Using thrust on device data : unimplemented for this system

Chacha21 · March 21, 2025, 10:10am

My goal is to use thrust on device data to benefit for free of advanced pipelined memory pre-fetching, as explained in “CUDA Techniques to Maximize Memory Bandwidth and Hide Latency [S72683]”

My typical use-case is strided 2D data, so I have to create an iterator adaptor in order to map N linear indices to the 2D strided data.

The code below is my attempt to do so (with a simple square function) , but results in “unimplemented for this system” when trying to call transform()

I understand that it must be a default template instanciation that does not match “valid” instanciations. But I really don’t understand what I am doing wrong.

Do I misunderstand how thrust is supposed to be used ?

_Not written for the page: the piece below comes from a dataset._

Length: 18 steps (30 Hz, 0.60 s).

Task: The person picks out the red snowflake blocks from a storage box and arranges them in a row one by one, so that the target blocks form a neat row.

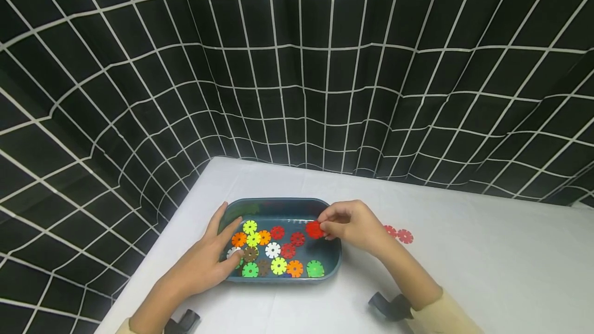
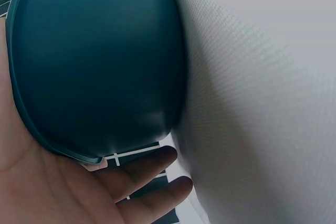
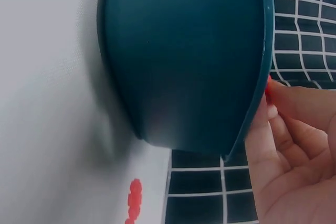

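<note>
Head cam: I look forward and down from above, grid curtain (image 1: 297, 40) across the top, bin (image 1: 287, 207) lower centre. Left wrist cam: low, close, rolled sideways, tabletop filling the right of the frame. Right wrist cam: likewise, tabletop at left. All share the bin; head and right wrist share red discs (image 1: 405, 236).

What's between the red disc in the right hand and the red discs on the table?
In the head view, the right hand itself lies between them, covering part of the tub's right rim.
</note>
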Motion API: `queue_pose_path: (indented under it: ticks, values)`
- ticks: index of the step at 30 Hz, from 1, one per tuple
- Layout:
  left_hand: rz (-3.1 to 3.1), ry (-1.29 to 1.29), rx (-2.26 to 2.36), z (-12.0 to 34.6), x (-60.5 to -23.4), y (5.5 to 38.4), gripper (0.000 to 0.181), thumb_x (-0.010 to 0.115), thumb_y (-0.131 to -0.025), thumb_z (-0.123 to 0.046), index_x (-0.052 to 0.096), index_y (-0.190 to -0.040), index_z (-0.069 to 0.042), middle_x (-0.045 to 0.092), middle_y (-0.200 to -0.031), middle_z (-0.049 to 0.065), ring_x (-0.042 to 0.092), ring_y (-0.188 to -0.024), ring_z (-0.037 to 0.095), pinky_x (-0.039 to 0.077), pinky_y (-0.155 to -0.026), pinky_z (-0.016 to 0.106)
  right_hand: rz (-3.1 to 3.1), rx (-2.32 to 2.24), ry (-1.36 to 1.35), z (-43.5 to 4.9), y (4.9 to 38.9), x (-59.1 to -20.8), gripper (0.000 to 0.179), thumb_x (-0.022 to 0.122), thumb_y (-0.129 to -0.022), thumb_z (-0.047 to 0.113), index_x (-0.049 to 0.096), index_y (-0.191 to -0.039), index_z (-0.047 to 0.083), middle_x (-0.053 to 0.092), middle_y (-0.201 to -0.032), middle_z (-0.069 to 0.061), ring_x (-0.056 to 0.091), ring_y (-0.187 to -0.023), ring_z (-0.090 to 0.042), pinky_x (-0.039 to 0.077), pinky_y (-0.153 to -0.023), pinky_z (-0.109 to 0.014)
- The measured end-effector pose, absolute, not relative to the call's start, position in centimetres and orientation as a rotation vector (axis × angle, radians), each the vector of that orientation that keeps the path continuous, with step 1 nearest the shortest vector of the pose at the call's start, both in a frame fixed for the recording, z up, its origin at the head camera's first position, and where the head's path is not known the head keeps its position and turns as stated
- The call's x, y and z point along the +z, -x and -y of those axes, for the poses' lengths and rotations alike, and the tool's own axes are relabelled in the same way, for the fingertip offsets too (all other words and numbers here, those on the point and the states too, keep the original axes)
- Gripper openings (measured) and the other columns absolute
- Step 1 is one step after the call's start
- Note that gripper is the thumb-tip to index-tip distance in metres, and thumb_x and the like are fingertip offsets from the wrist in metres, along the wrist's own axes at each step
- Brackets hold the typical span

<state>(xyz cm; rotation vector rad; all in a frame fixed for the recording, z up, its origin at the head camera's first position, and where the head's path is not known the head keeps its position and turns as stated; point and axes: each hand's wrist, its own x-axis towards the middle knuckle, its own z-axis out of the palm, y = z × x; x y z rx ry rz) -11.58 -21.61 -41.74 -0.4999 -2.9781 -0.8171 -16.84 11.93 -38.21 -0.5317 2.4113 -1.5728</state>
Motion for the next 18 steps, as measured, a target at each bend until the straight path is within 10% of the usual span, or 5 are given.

  const int N = src_gpu.size().area();

  const int srcElemsPerRow = static_cast<int>(src_gpu.cols);
  const int srcStrideInElements = static_cast<int>(src_gpu.step1());

  auto srcBegin = thrust::make_permutation_iterator(
    thrust::device_pointer_cast(src_gpu.ptr<float>(0)),
    thrust::make_transform_iterator(thrust::counting_iterator<int>(0),
      cuda::proclaim_copyable_arguments(
        [srcElemsPerRow, srcStrideInElements] __host__ __device__ (int i) {
          return (i/srcElemsPerRow)*srcStrideInElements+(i%srcElemsPerRow);
        }
      )
    )
  );

  const int dstElemsPerRow = static_cast<int>(dst_gpu.cols);
  const int dstStrideInElements = static_cast<int>(dst_gpu.step1());
  auto dstBegin = thrust::make_permutation_iterator(
    thrust::device_pointer_cast(dst_gpu.ptr<float>(0)),
    thrust::make_transform_iterator(thrust::counting_iterator<int>(0),
      cuda::proclaim_copyable_arguments(
        [dstElemsPerRow, dstStrideInElements] __host__ __device__ (int i) {
          return (i/dstElemsPerRow)*dstStrideInElements+(i%dstElemsPerRow);
        }
      )
    )
  );

  thrust::transform(thrust::cuda::par.on(cudaStream), srcBegin, srcBegin+N, dstBegin, [] __host__ __device__ (const float& x) {return x*x;});

striker159 · March 21, 2025, 3:50pm

Please provide a complete minimal example and compilation command required to reproduce the error.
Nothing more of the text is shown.